Germany and Poland’s new defence agreement marks a practical step in European military cooperation at a moment when NATO’s eastern flank is no longer a peripheral concern but one of the alliance’s central planning problems.
According to Associated Press, Berlin and Warsaw were set to sign the agreement on Wednesday, with the pact covering Baltic Sea security, military mobility, infrastructure, cyber defence and new technologies. The agreement comes as Russia’s war against Ukraine continues to reshape European defence priorities and as uncertainty over long-term US military engagement places more pressure on Europe’s own capabilities.
The significance of the agreement is not that Germany and Poland have suddenly discovered common interests. It is that their practical military interdependence is becoming harder to avoid. Germany is rebuilding the Bundeswehr after decades of underinvestment. Poland is spending heavily, expanding its armed forces and serving as a major logistics hub for support to Ukraine. Together, they sit on the route through which much of Europe’s defence of the Baltic region would have to move.
For years, European security debates were still often structured around a western core and an eastern flank. That language is becoming less useful. Poland is no longer simply a frontline state seeking reassurance from larger allies. It is becoming one of the countries that larger allies must work with if NATO’s regional defence plans are to function.

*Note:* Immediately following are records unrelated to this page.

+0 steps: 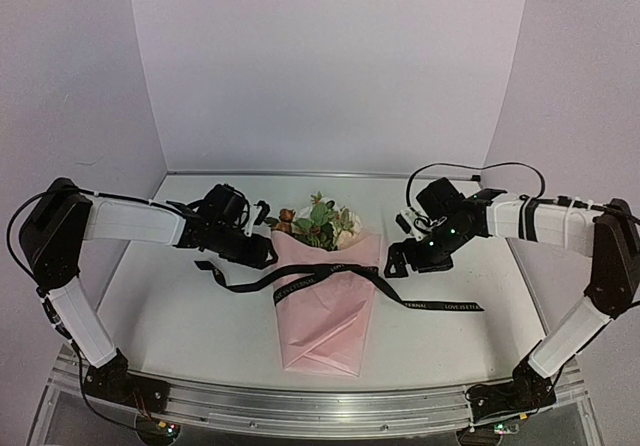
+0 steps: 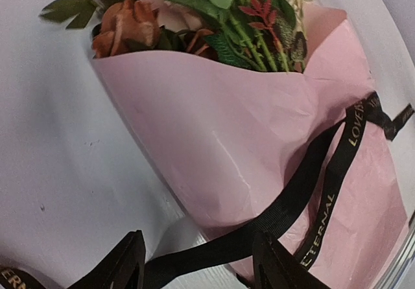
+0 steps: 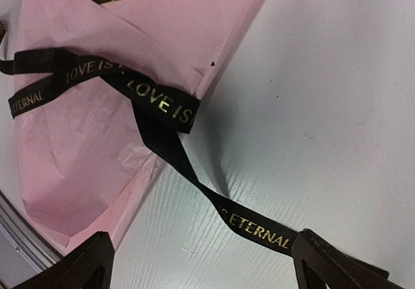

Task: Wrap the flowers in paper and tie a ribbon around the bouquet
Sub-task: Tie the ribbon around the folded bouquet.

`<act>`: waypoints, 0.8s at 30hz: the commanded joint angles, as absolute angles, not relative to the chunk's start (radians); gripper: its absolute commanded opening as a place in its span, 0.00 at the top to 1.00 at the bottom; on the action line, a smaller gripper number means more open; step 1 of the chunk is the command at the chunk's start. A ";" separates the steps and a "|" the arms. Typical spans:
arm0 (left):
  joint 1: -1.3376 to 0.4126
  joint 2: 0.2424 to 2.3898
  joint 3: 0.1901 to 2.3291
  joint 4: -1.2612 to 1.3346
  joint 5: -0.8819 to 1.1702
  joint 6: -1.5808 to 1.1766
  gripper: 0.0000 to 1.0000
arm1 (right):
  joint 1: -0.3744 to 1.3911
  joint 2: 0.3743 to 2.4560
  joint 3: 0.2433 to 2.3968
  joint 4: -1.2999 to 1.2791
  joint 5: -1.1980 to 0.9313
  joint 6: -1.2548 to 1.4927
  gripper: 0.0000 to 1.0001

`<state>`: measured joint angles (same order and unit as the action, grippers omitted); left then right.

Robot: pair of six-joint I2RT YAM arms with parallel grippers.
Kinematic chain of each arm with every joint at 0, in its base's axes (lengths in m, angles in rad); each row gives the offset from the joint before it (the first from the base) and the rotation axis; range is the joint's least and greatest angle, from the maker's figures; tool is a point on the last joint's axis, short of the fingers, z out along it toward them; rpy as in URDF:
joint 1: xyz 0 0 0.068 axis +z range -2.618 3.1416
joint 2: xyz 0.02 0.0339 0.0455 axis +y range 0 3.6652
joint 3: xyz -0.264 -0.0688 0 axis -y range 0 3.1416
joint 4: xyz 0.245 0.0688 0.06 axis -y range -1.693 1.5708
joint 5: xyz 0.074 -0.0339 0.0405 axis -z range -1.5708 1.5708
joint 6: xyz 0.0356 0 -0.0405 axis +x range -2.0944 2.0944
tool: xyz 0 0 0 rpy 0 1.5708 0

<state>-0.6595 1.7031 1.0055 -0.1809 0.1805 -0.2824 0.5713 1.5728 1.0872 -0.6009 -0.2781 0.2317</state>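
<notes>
Centre of the white table point(image 1: 170, 316), between the two arms: the bouquet point(image 1: 322, 306), lying flat, wide end toward the back wall, narrow end toward the arm bases. Shows the flowers point(image 1: 318, 224), dusty-pink and cream roses with green leaves, spilling from the pink paper point(image 1: 330, 341) at the far end. Across its middle: the ribbon point(image 1: 300, 278), black with gold lettering (LOVE IS ETERNAL, legible from the right wrist), crossed over itself on the paper, tails trailing onto the table on both sides. Cannot tell whether knotted.

Just left of the cone's wide end: the left gripper point(image 1: 262, 254), jaws parted, clamping nothing. In its wrist view, left tail of ribbon running loose between the fingers point(image 2: 126, 266).

Just right of the cone: the right gripper point(image 1: 397, 263), jaws spread wide, gripping nothing. Right tail flat on the table, ending close by one finger point(image 3: 337, 269) in that wrist view.
</notes>
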 commanded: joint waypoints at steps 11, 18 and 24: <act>-0.683 1.741 0.936 -0.006 0.249 0.291 0.43 | 0.644 1.702 1.114 -0.621 -0.212 0.044 0.14; -0.700 1.797 0.989 -0.076 0.230 0.365 0.43 | 0.655 1.768 1.134 -0.619 -0.177 0.021 0.26; -0.706 1.833 1.013 -0.085 0.199 0.378 0.45 | 0.662 1.826 1.173 -0.603 -0.182 0.023 0.39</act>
<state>-0.6987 1.8114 0.9580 -0.0789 0.2264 0.3397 0.6516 1.7904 1.1251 -0.6268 -0.2017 0.0337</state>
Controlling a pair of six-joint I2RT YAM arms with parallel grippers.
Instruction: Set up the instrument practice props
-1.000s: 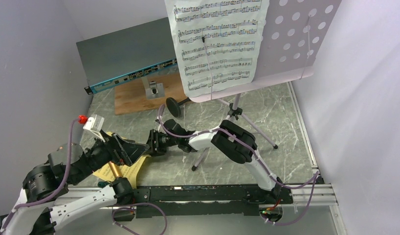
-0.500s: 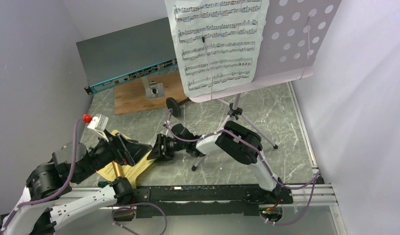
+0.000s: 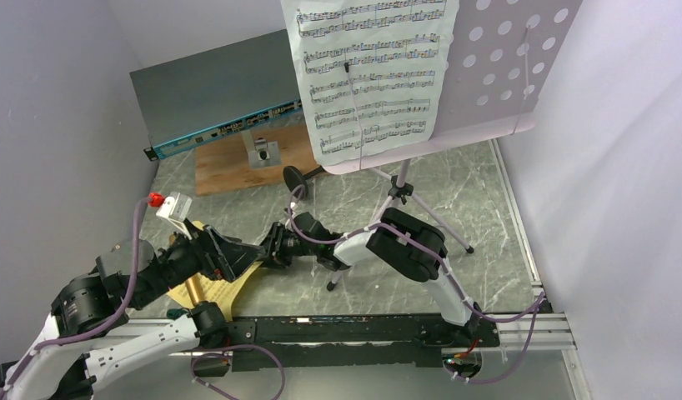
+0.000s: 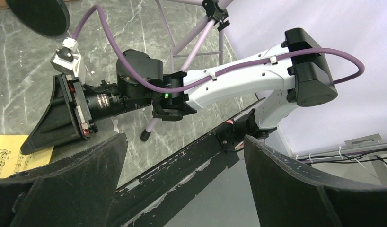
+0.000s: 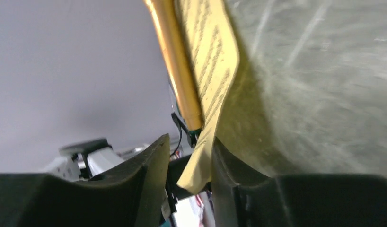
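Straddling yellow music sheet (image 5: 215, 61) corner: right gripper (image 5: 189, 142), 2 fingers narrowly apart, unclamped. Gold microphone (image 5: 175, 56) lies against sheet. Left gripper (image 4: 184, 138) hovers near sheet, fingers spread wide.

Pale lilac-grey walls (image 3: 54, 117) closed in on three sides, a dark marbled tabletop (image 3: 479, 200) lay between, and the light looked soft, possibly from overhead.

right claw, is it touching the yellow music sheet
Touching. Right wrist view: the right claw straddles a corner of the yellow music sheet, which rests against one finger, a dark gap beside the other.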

Poland’s geography explains part of that shift. It borders Ukraine, Belarus and Russia’s Kaliningrad exclave, and it sits between Germany and the Baltic states. Its territory is essential for military mobility, reinforcement routes, logistics, air defence and support to Ukraine. If NATO ever had to defend the Baltic region under wartime conditions, Germany’s role would be substantial, but German forces and supplies would still depend heavily on movement through or alongside Poland.
That is why the agreement’s focus on military mobility and infrastructure is strategically important. These are not secondary technical issues. In a crisis, the ability to move heavy forces, ammunition, fuel, engineering units and air-defence systems across borders could matter as much as headline troop numbers.

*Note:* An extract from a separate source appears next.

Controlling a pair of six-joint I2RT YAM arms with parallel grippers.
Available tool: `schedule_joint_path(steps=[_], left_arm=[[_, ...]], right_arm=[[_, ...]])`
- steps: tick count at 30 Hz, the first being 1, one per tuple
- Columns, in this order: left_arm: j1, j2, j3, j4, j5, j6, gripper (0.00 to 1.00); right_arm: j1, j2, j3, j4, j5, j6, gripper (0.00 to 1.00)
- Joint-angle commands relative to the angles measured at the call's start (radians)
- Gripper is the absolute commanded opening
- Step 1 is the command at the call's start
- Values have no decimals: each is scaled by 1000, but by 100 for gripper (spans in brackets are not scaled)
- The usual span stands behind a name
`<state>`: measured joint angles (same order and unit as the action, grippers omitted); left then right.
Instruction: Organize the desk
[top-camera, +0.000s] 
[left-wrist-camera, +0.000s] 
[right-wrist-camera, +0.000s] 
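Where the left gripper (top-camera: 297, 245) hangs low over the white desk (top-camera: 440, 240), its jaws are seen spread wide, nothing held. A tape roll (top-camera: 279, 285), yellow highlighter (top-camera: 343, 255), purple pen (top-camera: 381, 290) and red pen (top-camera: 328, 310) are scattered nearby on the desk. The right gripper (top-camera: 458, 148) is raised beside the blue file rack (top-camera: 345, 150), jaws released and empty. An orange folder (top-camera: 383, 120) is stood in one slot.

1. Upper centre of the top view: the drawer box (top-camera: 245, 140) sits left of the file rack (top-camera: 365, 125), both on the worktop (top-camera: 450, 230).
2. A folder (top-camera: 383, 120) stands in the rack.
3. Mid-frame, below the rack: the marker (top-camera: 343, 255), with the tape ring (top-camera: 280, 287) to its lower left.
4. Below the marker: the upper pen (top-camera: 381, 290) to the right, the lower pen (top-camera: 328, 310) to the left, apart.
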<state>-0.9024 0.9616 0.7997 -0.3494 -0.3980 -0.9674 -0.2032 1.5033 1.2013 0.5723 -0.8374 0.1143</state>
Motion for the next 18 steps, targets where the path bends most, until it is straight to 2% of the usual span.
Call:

The Baltic Sea has also become a more contested operational space. Russia’s position in Kaliningrad, sabotage concerns, undersea infrastructure risks, and the accession of Finland and Sweden to NATO have all changed the region’s military geography. Most Baltic Sea coastal states are now NATO members, but that does not make the region simple to defend.
Germany has a major naval and logistical role in the Baltic, while Poland’s ports, coastline and land routes are increasingly important to alliance planning. Cooperation between the two countries can therefore strengthen both maritime awareness and the land-sea link that would be essential in any Baltic crisis.
The agreement’s inclusion of cyber defence and new technologies also reflects lessons from Ukraine. Modern deterrence is not only about tanks and brigades. It is about resilient networks, protected infrastructure, rapid warning, drone and counter-drone systems, and the ability to sustain communications under attack.
Defence Matters has recently examined how rear areas can no longer be treated as safe assumptions. The German-Polish agreement fits that wider pattern. Roads, railways, ports, cyber networks and energy systems are now part of the battlefield architecture, even before a shot is fired.
The pact also shows the limits of German-Polish reconciliation in defence policy. AP reported that the agreement is expected to be inter-ministerial and practical, rather than a broader political treaty comparable to the bilateral defence arrangements Germany and Poland have each signed with France or the United Kingdom.
That difference matters. Historical wounds remain politically sensitive in Poland, where the memory of Germany’s Second World War occupation and disputes over reparations continue to shape domestic politics. A formal political defence treaty with Germany would be much harder to sell inside Poland, especially to conservative and nationalist audiences.
Yet the practical relationship is moving forward because the strategic pressure is too strong to ignore. Russia’s war has made older political taboos less useful as guides to military planning. Berlin and Warsaw may not be ready for an expansive political defence treaty, but their armed forces, infrastructure planners and cyber agencies need deeper cooperation now.
The agreement also places responsibility on Germany. Berlin has declared ambitions to build the strongest conventional army in Europe and to become a central pillar of European defence. Those ambitions will be judged partly by how effectively Germany works with eastern allies, not only by how much money it spends.
For Poland, the test is different. Warsaw wants recognition as a central security actor, but it must also convert defence spending into interoperable capability, infrastructure and regional leadership. The German-Polish agreement offers a way to do that through practical projects rather than political declarations.
The deeper message is that Europe’s defence map is changing. The centre of gravity is moving toward the countries closest to Russia’s military pressure, but those countries still need western industrial capacity, logistics, command structures and political backing.
A Germany-Poland defence partnership cannot solve Europe’s security problems by itself. But it can help close one of the most important gaps in NATO’s regional posture: the connection between western European military mass and eastern European operational urgency.
If the agreement delivers on mobility, Baltic Sea protection, cyber defence and infrastructure, it will be more than a diplomatic gesture. It will be a sign that European defence is becoming less rhetorical and more geographic: built around the routes, ports, networks and states that would matter first in a crisis.